### YOUR ASSIGNMENT:
Below are records; count the lines that contain "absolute" and state only that count.

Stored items

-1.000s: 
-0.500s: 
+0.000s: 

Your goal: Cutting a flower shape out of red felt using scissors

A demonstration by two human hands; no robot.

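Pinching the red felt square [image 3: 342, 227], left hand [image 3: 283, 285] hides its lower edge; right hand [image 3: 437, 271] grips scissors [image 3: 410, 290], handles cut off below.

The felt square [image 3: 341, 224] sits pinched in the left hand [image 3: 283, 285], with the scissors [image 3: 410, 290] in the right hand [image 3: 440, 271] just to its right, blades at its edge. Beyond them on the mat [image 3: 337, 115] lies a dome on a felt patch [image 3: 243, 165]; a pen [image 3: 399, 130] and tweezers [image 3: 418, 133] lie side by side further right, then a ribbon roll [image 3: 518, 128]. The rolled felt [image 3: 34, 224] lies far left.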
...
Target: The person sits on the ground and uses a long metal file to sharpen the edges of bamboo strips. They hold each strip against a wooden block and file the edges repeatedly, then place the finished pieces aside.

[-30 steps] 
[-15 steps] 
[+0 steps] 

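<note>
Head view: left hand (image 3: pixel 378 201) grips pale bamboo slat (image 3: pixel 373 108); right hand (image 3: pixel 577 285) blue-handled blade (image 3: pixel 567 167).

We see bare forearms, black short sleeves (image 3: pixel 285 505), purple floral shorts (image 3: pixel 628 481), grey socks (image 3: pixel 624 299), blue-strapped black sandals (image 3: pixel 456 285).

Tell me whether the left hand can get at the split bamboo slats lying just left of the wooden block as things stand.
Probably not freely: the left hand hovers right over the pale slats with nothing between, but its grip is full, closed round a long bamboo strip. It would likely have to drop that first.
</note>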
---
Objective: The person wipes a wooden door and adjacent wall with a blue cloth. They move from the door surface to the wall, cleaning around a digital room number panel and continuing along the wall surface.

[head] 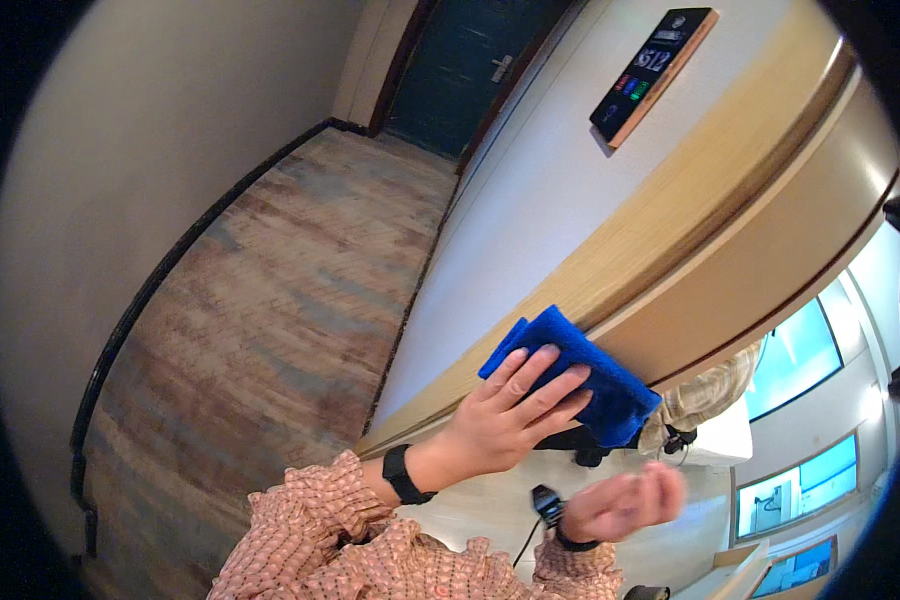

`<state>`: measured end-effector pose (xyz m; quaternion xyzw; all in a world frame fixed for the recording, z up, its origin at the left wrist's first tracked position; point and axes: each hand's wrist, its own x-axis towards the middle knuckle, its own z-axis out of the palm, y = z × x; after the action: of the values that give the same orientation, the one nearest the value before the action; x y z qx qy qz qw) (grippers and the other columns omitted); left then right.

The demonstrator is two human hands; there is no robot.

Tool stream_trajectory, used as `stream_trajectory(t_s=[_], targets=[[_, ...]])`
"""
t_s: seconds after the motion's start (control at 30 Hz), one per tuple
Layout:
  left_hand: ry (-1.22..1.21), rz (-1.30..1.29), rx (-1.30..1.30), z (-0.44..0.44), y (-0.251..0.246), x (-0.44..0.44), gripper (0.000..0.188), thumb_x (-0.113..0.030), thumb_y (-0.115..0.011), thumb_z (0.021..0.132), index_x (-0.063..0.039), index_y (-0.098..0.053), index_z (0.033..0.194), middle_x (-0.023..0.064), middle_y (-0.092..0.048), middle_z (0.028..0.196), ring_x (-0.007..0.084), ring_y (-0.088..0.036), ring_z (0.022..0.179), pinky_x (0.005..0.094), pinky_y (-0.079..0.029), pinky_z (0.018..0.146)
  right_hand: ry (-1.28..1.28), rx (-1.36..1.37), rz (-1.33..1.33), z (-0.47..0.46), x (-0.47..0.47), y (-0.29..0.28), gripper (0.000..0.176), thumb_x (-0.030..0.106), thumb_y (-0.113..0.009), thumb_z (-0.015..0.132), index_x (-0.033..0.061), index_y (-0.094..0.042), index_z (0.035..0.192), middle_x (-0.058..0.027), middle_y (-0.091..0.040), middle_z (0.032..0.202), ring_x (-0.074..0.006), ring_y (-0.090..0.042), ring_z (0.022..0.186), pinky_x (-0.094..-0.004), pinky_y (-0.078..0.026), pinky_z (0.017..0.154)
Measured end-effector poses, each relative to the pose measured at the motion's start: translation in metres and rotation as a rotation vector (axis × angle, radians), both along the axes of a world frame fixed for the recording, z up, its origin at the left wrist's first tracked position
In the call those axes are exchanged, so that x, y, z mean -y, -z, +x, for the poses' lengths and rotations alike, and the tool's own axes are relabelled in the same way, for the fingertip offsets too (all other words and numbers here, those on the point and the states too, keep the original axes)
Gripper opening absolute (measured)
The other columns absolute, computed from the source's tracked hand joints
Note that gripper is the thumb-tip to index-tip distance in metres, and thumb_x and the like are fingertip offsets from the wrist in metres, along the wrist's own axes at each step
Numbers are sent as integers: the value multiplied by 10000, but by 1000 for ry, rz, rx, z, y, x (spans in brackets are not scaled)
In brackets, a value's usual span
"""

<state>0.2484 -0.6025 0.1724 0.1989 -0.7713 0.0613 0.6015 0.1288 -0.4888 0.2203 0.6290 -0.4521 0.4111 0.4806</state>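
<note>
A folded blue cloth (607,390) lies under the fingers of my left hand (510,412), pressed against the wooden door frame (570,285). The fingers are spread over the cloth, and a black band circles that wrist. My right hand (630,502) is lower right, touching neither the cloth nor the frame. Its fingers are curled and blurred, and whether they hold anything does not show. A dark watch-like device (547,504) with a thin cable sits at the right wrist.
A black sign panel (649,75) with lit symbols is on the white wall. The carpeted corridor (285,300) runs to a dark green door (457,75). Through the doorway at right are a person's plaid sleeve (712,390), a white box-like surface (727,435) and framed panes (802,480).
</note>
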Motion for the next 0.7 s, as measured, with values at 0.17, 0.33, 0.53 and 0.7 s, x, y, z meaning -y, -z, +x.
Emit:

### TASK RESULT:
2